There are several ways this pass can be improved:

  1. Make this pass work on whole function not only basic block. As I can see this can be done right now without changes to pass.
  2. Introduce more SDWA patterns
  3. Introduce mnemonics to limit when SDWA patterns should apply

Event Timeline

There are a very large number of changes, so older changes are hidden. Show Older Changes
SamWot edited the summary of this revision. (Show Details)Feb 16 2017, 4:13 AM
SamWot edited the summary of this revision. (Show Details)
SamWot added a subscriber: Restricted Project.
SamWot edited the summary of this revision. (Show Details)Feb 16 2017, 4:15 AM
arsenm added inline comments.Feb 16 2017, 10:26 AM

This seems late to me, and also introduces a 3rd run of DeadMachineInstructionElim. I would expect to run this right after SIFoldOperands. You have code dealing with VOPC/vcc required uses, but that is of limited help right after the pre-RA run. I consider it a bug that we see any of those at all at this point.


Should be included last.


Should not need shared_ptr, unique_ptr is enough. The struct is also small enough to store values of


usual style is static functions without anon namespace


Single quotes




This function shouldn't be necessary. I think all you want to do is check the blocks have the same parent? You shouldn't be seeing situations where you're seeing instructions from multiple functions


I think this should be removed. There should be no cases where MRI is unavailable, so the null checks here and on its callers are unnecessary. It would be better to just pass around the one MRI reference


I think this is too aggressive. I would expect to restrict the number of uses to fold. In a typical case if the shift has more than one use, you are increasing code size. I would also expect a legality check here, because if there is an unfoldable user, there's no point in folding any of them.

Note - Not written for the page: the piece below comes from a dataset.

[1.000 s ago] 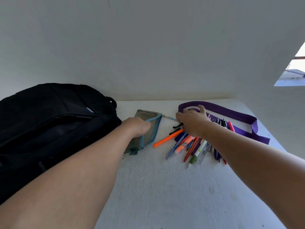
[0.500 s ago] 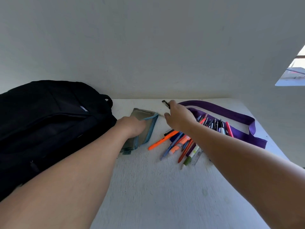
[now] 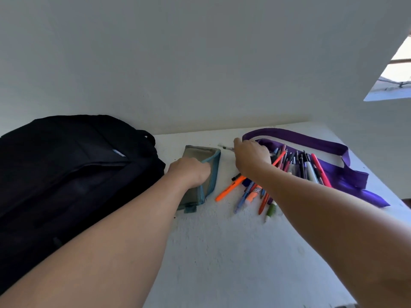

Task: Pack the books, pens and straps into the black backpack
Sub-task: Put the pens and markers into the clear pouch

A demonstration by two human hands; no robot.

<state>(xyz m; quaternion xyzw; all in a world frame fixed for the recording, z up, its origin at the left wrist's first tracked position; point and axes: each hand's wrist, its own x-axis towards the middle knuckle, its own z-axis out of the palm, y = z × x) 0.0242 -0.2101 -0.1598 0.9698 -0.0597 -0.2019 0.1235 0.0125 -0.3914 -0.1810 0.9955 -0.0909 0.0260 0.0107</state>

I think you're going through too much trouble to loop over explicit_uses and then figuring out the operand index. In similar places we just directly query src0/src1


You could create a new virtual register and replace all uses with. If you are going through the trouble of deleting the leftover instructions yourself there's no need to run dead mi elimination again


This reasoning seems backwards to me. If you run before SIShrinkInstructions you shouldn't need to worry about the e32 case (which is part of why we try to keep things in VOP3 form until necessary)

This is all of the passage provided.